Objective
This is comprehensive guide about various Spark Hadoop cloudera certifications. In this cloudera certification tutorial we will discuss all the aspects like different certifications offered by cloudera, pattern of cloudera certification exam / test, number of questions passing score, time limits, required skills and weightage of each and every topic. We will discuss about all the certifications offered by cloudera like: “CCA Spark and Hadoop Developer Exam (CCA175)”, “Cloudera Certified Administrator for Apache Hadoop (CCAH)”, “CCP Data Scientist”, “CCP Data Engineer”.
1. CCA Spark and Hadoop Developer Exam (CCA175)
In CCA Spark and Hadoop Developer certification, you need to write code in Scala and Python and run it on the cluster to prove your skills. This exam can be taken from any computer at any time globally.
CCA175 is a hands-on, practical exam using Cloudera technologies. The users are given their own CDH5 (currently 5.3.2) cluster that is pre-loaded with Spark, Impala, Crunch, Hive, Pig, Sqoop, Kafka, Flume, Kite, Hue, Oozie, DataFu, and many other softwares that are needed by the users.
a. CCA Spark and Hadoop Developer Certification Exam (CCA175) Details:
- Number of Questions: 10–12 performance-based (hands-on) tasks on CDH5 cluster
- Time Limit: 120 minutes
- Passing Score: 70%
- Language: English, Japanese (forthcoming)
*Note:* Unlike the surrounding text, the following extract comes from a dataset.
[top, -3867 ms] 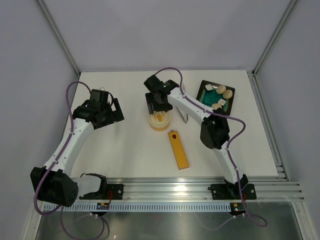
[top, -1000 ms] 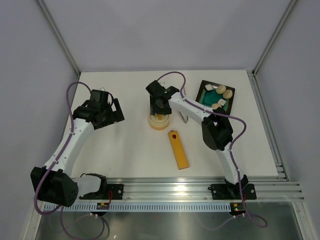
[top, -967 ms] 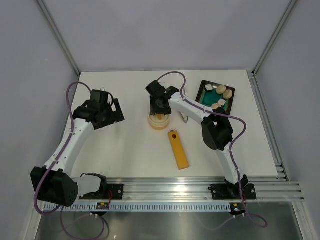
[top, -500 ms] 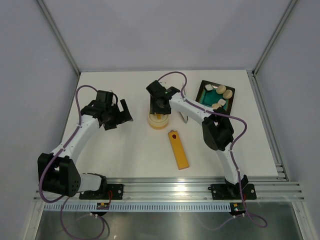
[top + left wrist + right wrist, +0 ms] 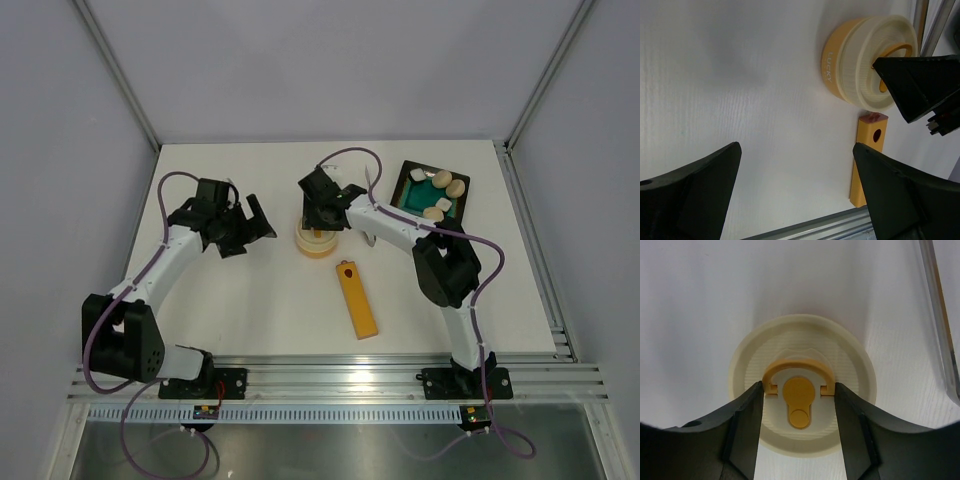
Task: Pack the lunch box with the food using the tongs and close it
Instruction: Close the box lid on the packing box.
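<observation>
The cream-yellow lunch box (image 5: 318, 243) stands mid-table with its lid (image 5: 802, 440) on it. My right gripper (image 5: 797, 388) reaches down over it, and both fingers press the sides of the lid's orange arched handle (image 5: 797, 365). Left of the box my left gripper (image 5: 262, 227) hovers open and holds nothing; its wrist view shows the lunch box (image 5: 855, 65) ahead. The silver tongs (image 5: 369, 236) lie just right of the box, seen also as tongs (image 5: 940, 320) at the right wrist view's edge. The food (image 5: 447, 186), cream ovals and white blocks, sits in the tray.
A black square tray (image 5: 411, 167) with a green inside stands at the back right. A long orange-yellow bar (image 5: 356, 298) with a red dot lies in front of the lunch box. The rail runs along the table's near edge.
My left arm has swung right, bringing its open gripper close to the lunch box's left side. The right gripper has stayed on the lid, shifting only slightly.
</observation>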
- CCA Spark and Hadoop Developer certification Cost: USD $295
b. CCA175 Exam Question Format
In each CCA question, you would be required to solve a particular scenario. In some cases, a tool such as Impala or Hive may be used. In other cases, coding is required. In Spark problem, a template (in Scala or Python) is often provided that contains a skeleton of the solution, asking the candidate to fill in the missing lines with functional code.
c. Prerequisites
There are no prerequisites required to take any Cloudera certification exam.
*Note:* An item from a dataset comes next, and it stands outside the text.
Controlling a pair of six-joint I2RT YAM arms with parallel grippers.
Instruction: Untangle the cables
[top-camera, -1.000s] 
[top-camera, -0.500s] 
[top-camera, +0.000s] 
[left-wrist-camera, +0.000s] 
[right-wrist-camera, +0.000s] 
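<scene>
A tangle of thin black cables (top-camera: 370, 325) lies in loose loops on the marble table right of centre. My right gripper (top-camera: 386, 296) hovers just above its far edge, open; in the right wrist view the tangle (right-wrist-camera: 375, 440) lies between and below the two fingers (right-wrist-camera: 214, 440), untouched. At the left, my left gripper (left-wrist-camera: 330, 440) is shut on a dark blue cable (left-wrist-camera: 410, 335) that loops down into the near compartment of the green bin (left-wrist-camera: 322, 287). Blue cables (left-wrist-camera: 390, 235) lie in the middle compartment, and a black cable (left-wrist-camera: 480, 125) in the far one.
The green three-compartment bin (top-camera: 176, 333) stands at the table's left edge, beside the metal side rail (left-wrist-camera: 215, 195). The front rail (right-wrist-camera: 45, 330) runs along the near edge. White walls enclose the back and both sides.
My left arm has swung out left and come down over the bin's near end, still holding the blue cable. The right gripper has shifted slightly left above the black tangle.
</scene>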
d. Exam selection and related topics
I. Required Skills
Data Ingest: These are the skills required to transfer data between external systems and your cluster. It includes:
- Using Sqoop to import data from a MySQL database into HDFS and Change the delimiter and file format of data
- Using Sqoop to Export data to a MySQL database
- Ingest real-time and near-real time (NRT) streaming data into HDFS using Flume
- Using Hadoop File System (FS) commands to load data into and out of HDFS
II. Transform, Stage, Store:
It converts a set of data values in a given format stored in HDFS into new data values and/or a new data format and write them into HDFS. This includes writing Spark applications in Scala / Python for the below tasks:
- Load data from HDFS and store results back to HDFS
- Join disparate datasets together
- Calculate aggregate statistics (e.g., average or sum)
- Filter data into a smaller dataset
- Write a query that produces ranked or sorted data
III. Data Analysis
Data Definition Language (DDL) to create tables in the Hive metastore, use by Hive and Impala.
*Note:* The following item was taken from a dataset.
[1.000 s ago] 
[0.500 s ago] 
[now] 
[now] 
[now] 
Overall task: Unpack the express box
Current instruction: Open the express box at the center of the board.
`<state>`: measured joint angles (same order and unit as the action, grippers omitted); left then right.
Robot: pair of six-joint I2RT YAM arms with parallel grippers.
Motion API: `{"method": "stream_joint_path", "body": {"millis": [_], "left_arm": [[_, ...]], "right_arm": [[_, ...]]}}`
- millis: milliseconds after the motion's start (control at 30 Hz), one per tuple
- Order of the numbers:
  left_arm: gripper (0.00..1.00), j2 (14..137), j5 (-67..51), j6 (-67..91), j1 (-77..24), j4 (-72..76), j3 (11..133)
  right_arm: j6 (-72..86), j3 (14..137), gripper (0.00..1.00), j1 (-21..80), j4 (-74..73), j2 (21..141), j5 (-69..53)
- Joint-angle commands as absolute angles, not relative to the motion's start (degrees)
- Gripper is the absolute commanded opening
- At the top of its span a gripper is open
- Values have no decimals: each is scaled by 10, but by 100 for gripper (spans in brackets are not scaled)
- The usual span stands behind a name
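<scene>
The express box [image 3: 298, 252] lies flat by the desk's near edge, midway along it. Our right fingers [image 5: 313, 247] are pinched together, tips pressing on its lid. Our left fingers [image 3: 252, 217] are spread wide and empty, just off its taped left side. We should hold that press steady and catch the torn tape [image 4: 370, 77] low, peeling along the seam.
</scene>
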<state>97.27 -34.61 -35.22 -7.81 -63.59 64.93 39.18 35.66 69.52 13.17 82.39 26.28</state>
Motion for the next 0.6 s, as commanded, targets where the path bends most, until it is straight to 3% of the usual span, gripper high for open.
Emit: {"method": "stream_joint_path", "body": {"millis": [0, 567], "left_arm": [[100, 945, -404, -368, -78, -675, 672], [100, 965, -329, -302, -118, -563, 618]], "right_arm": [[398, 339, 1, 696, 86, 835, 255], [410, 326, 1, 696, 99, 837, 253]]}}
- Read and/or create a table in the Hive metastore in a given schema
- Avro schema extraction from a set of data-files
- Hive metastore table creation using the Avro file format and an external schema file
- Improve query performance by creating partitioned tables in the Hive meta-store
- Evolve an Avro schema by changing JSON files
2. Cloudera Certified Administrator for Apache Hadoop (CCAH)
Cloudera Certified Administrator for Apache Hadoop (CCAH) certification shows your technical knowledge, skills, and ability to configure, deploy, monitor, manage, maintain, and secure an Apache Hadoop cluster.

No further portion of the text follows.